*EXERCISE DATA*.
- Opening Delimiter -

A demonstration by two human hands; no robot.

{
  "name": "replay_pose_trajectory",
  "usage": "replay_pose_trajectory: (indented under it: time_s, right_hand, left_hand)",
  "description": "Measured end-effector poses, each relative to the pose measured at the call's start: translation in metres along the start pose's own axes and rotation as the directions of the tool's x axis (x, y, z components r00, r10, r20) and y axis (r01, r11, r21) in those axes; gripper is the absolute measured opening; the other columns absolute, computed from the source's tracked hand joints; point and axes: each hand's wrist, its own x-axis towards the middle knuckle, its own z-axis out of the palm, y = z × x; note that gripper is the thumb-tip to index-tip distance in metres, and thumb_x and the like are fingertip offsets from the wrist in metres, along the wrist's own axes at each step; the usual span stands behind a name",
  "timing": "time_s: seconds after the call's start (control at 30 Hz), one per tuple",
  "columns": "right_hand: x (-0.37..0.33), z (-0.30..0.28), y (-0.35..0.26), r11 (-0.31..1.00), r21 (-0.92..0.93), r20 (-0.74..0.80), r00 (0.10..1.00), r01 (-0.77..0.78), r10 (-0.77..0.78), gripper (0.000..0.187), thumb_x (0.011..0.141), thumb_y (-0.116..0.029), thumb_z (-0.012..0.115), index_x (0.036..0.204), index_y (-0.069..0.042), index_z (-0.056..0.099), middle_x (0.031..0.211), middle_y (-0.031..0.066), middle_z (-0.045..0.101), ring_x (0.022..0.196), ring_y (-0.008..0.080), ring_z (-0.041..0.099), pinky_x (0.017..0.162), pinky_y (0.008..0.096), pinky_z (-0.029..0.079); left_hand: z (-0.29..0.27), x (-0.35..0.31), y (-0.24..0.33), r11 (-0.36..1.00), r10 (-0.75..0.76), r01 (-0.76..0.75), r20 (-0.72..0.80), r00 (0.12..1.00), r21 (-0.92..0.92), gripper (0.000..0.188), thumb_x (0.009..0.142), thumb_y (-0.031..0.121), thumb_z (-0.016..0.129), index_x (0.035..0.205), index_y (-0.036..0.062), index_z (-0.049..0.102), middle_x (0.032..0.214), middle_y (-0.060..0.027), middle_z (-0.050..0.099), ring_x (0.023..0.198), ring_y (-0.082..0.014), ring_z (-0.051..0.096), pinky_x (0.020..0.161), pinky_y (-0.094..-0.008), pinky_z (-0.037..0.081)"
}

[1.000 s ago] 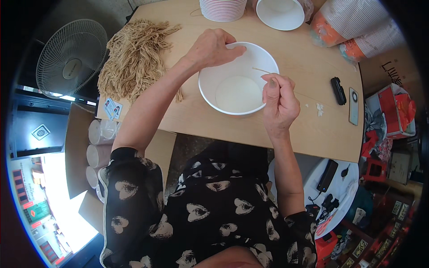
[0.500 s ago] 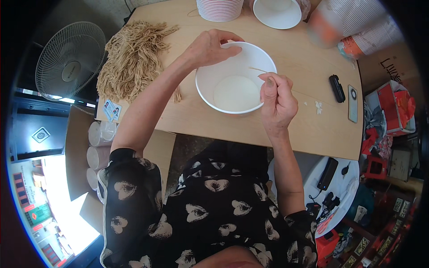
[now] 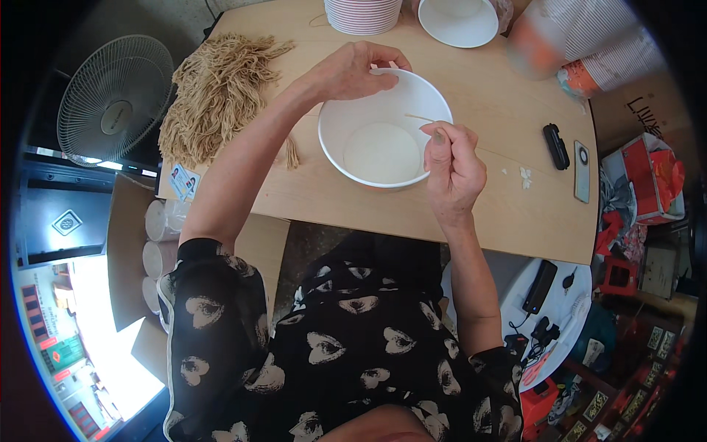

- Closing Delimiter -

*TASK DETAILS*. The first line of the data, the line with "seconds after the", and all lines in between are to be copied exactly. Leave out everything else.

*TASK RESPONSE*.
A demonstration by two human hands; no robot.

{
  "name": "replay_pose_trajectory",
  "usage": "replay_pose_trajectory: (indented under it: time_s, right_hand, left_hand)",
  "description": "Measured end-effector poses, each relative to the pose measured at the call's start: translation in metres along the start pose's own axes and rotation as the directions of the tool's x axis (x, y, z components r00, r10, r20) and y axis (r01, r11, r21) in those axes; gripper is the absolute measured opening; the other columns absolute, computed from the source's tracked hand joints; point and axes: each hand's wrist, its own x-axis towards the middle knuckle, its own z-axis out of the palm, y = z × x; note that gripper is the thumb-tip to index-tip distance in metres, and thumb_x and the like are fingertip offsets from the wrist in metres, along the wrist's own axes at each step; the usual span stands behind a name",
  "timing": "time_s: seconds after the call's start (control at 30 Hz), one per tuple",

What has been written here completes the answer.